Wie viel Geld die Finanztransaktionssteuer in die öffentlichen Kassen spülen könnte, da gehen die Expertenmeinungen noch stark auseinander. Die Kommission rechnet nach internen Berechnungen europaweit angeblich mit jährlichen Einnahmen von bis zu 50 Milliarden Euro. Nach den Brüsseler Plänen wäre ein Satz von 0,01 Prozent des Umsatzes mit Derivaten und von 0,1 Prozent von Staatsanleihen vorgesehen, hieß es. Andere Berechnungen gehen bei einem einheitlichen Satz von 0,05 Prozent auf alle Finanztransaktionen von Einnahmen bis zu 200 Milliarden Euro aus.

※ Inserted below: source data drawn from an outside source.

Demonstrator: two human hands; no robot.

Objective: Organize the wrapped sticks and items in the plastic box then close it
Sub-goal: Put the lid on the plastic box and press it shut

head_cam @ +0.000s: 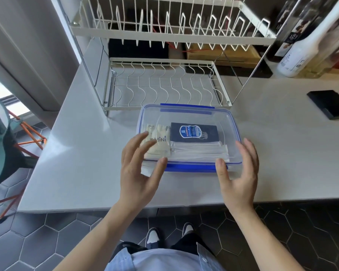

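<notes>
- Plastic box (pixel 188 137) sits on the bench (pixel 86 153) just in front of the person, at about 6 o'clock from the white dish rack (pixel 164 85), with its clear lid (pixel 186 112) already lying over it (whether the blue clips are snapped down I cannot tell).
- Its long axis runs 9 to 3 o'clock across the view, so one long side faces the person and both short ends are within easy reach.
- Inside, a cream pouch marked "Mini" (pixel 160 140) lies toward 9 o'clock, a dark blue packet (pixel 194 132) sits at the middle toward 12 o'clock, and the wrapped sticks (pixel 200 151) lie flat along the near long side, parallel to the box's length; laid that way they fit without bending and leave the lid free to seat.
- Left hand (pixel 139 169) is at the near-left corner, fingers spread and nearly straight, fingertips over the lid edge; its grip is loose and holds nothing, and contact with the lid looks likely but is not certain.
- Right hand (pixel 239 171) flanks the near-right corner, palm turned inward, fingers relaxed and apart, also holding nothing.
- Both hands bracket the near corners, probably to press the lid down evenly or reach the side clips, so the sorting looks done and the fastening is what remains.
- A black flat object (pixel 329 103) lies well apart at 2 o'clock.
</notes>
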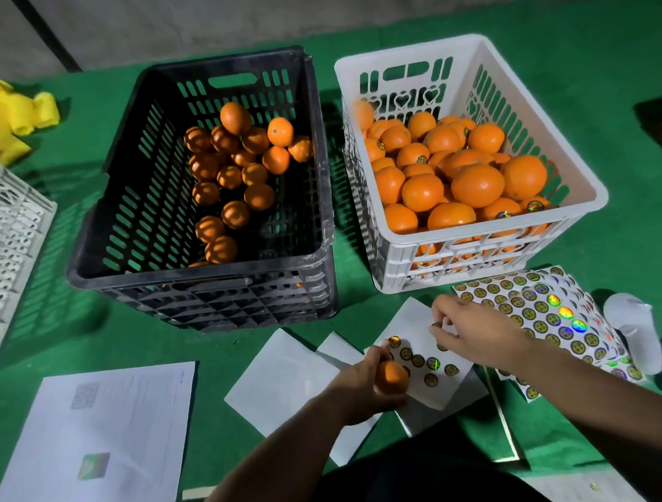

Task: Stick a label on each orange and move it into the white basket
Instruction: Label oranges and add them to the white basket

Noch aber sind sich die EU-Staaten nicht einig. Die Österreicher und Belgier waren die Ersten, die die neue Finanzsteuer forderten. Neben Frankreich und Deutschland sind auch Spanier, Griechen und sogar die Luxemburger dafür. Sie wollen die Einnahmen allerdings in die nationalen Haushalte fließen und nicht der EU zukommen lassen.

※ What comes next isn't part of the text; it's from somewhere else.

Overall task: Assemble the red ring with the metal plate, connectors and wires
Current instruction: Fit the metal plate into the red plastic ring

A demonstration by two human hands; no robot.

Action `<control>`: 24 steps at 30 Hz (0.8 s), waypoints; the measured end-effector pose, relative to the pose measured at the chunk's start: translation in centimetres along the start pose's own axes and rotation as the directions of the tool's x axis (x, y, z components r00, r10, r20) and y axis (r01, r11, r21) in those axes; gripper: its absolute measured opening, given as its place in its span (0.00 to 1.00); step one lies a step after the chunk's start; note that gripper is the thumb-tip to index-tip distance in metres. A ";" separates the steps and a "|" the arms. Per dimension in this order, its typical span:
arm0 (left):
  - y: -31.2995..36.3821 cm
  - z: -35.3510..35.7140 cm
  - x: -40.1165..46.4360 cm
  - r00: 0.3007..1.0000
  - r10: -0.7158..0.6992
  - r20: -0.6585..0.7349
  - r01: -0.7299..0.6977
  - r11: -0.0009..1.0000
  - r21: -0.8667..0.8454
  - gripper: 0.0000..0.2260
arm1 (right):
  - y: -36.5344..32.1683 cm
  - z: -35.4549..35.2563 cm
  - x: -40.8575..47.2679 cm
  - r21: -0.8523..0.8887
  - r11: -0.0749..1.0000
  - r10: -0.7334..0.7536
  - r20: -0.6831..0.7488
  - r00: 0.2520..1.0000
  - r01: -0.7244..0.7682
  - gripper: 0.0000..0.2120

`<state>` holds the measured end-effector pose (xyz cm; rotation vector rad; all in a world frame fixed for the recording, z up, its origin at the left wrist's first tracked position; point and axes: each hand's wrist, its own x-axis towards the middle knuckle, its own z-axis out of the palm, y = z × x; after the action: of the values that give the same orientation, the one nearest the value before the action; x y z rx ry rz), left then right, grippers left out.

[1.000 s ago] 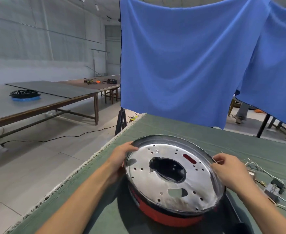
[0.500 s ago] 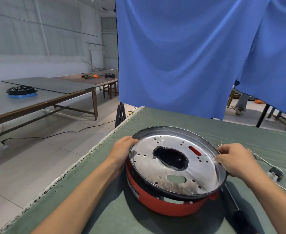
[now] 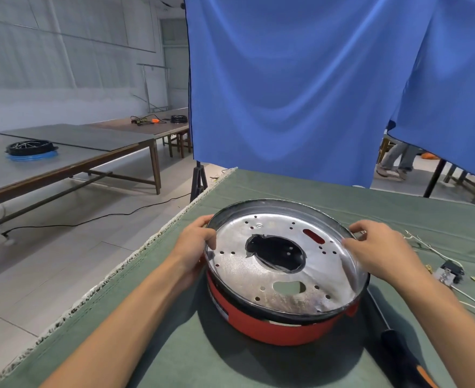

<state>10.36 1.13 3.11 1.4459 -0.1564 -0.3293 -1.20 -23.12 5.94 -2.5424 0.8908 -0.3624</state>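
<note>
Seating step: left hand [image 3: 195, 242] and right hand [image 3: 376, 249] grip metal plate [image 3: 261, 275] rim, tilted on red ring [image 3: 272, 329]; next, likely level and press home.

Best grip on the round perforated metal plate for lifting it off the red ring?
Grip the round perforated metal plate by its raised rim, from opposite left and right sides. It is wide, shallow and tilted on the red ring; the flat centre gives fingers no hold.
</note>
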 end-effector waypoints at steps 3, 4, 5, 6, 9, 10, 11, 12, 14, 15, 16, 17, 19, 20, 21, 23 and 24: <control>-0.1 0.2 -0.1 0.999 0.033 -0.012 -0.033 0.999 -0.004 0.27 | -0.3 -0.1 -0.5 -0.028 0.998 -0.052 -0.059 0.997 0.050 0.26; -0.1 0.2 -0.2 0.999 0.039 -0.013 -0.039 0.999 -0.011 0.27 | -0.5 -0.2 -0.7 -0.050 0.995 -0.093 -0.084 0.992 0.089 0.27; -0.1 0.2 -0.2 0.999 0.044 -0.014 -0.044 0.999 -0.019 0.27 | -0.7 -0.2 -0.9 -0.066 0.989 -0.137 -0.096 0.986 0.131 0.26; -0.1 0.2 -0.3 0.999 0.048 -0.016 -0.048 0.998 -0.028 0.27 | -1.0 -0.3 -1.0 -0.072 0.983 -0.177 -0.090 0.980 0.171 0.25; 0.0 0.2 -0.5 0.998 0.055 -0.032 -0.055 0.998 -0.017 0.25 | -1.5 -0.2 -1.3 -0.048 0.968 -0.244 0.044 0.969 0.246 0.22; 0.1 0.2 -0.5 0.998 0.053 -0.035 -0.053 0.999 0.000 0.24 | -1.6 -0.1 -1.4 -0.041 0.966 -0.250 0.089 0.964 0.255 0.22; 0.2 0.1 -0.5 0.998 0.047 -0.039 -0.046 0.999 0.020 0.23 | -1.6 0.0 -1.4 -0.043 0.964 -0.256 0.111 0.960 0.262 0.22; 0.2 0.0 -0.5 0.998 0.041 -0.039 -0.040 0.998 0.040 0.22 | -1.5 0.0 -1.4 -0.054 0.962 -0.262 0.111 0.959 0.269 0.21; 0.2 -0.2 -0.6 0.999 0.031 -0.033 -0.028 0.997 0.068 0.21 | -1.3 0.0 -1.3 -0.073 0.960 -0.262 0.093 0.961 0.269 0.20; 0.3 -0.3 -0.7 0.999 0.022 -0.032 -0.020 0.997 0.074 0.21 | -1.2 -0.1 -1.3 -0.077 0.962 -0.256 0.090 0.962 0.263 0.20; 0.3 -0.5 -0.8 0.999 0.014 -0.029 -0.012 0.997 0.076 0.20 | -1.2 -0.1 -1.3 -0.083 0.963 -0.251 0.085 0.964 0.258 0.20; 0.4 -0.6 -0.8 1.000 0.008 -0.027 -0.005 0.997 0.077 0.20 | -1.3 -0.1 -1.3 -0.089 0.963 -0.246 0.082 0.966 0.253 0.20; 0.4 -0.8 -0.8 1.000 0.005 -0.024 -0.003 0.996 0.092 0.19 | -1.4 -0.1 -1.4 -0.094 0.965 -0.239 0.078 0.968 0.246 0.20; 0.4 -0.8 -0.8 1.000 0.010 -0.026 -0.007 0.995 0.099 0.20 | -1.4 -0.1 -1.4 -0.094 0.965 -0.239 0.075 0.968 0.245 0.20; 0.3 -0.8 -0.8 0.999 0.017 -0.028 -0.014 0.994 0.104 0.20 | -1.5 -0.1 -1.5 -0.091 0.965 -0.240 0.068 0.968 0.246 0.21; 0.1 -0.9 -0.8 0.999 0.033 -0.023 -0.030 0.993 0.111 0.20 | -1.5 0.0 -1.6 -0.071 0.967 -0.241 0.046 0.970 0.244 0.21; 0.0 -0.9 -0.7 0.999 0.037 -0.019 -0.034 0.994 0.106 0.20 | -1.6 0.1 -1.6 -0.061 0.968 -0.241 0.035 0.970 0.243 0.21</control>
<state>9.94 2.21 3.12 1.5486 -0.1844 -0.2800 -1.55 -20.94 6.38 -2.7170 0.5912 -0.3753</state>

Großbritannien und Schweden dagegen lehnen die Steuer bisher vehement ab. Wenn diese nicht weltweit erhoben werde, argumentieren sie, drohten Finanzmarktgeschäfte aus Europa abzuwandern. Das bestreiten allerdings etliche Experten. In einem Bericht für den Bundestag etwa wird auf den sehr aktiven Börsenplatz Hongkong verwiesen: Auch dort gibt es eine Finanztransaktionssteuer, ohne dass dies negative Folgen gehabt hätte.
Engagierte Nürnberger
Engagierte Verfechter der Steuer gibt es auch im Raum Nürnberg. Einer der Vorreiter ist der Jesuitenpater Jörg Alt, der 2009 die Kampagne „Steuer gegen Armut“ startete. Der Erlös, darin sind sich zumindest alle Nichtregierungsorganisationen einig, soll vor allem für die weltweite Armutsbekämpfung und den Klimaschutz in armen Ländern eingesetzt werden. Auch für Alt ist klar, dass das „sozialschädliche Verhalten“ der Börsenspekulanten am besten dort bestraft werden soll, wo es praktiziert wird: „Direkt beim Zocken auf dem Finanzmarkt.“
Der Zulauf der Kampagne ist „enorm groß“, bestätigt seine Mitstreiterin Judith Behnen. Zahllose Organisationen, bei weitem nicht nur aus dem kirchlichen Bereich, haben sich angeschlossen. Auch der Nürnberger Stadtrat sowie Oberbürgermeister Uli Maly unterstützen die Aktion. Ein wichtiger Verbündeter ist der Nürnberger CSU-Mann Hermann Imhof, der als erster Landtagsabgeordneter Flagge zeigte und Ministerpräsident Horst Seehofer in Sachen Finanztransaktionssteuer „relativ engagiert“ bearbeitete, zweimal in Vier-Augen-Gesprächen. Mittlerweile ist der CSU-Chef ebenfalls im Lager der Befürworter — und hat sich seinerseits bei Kanzlerin Merkel für die Steuer stark gemacht. Es zieht Kreise.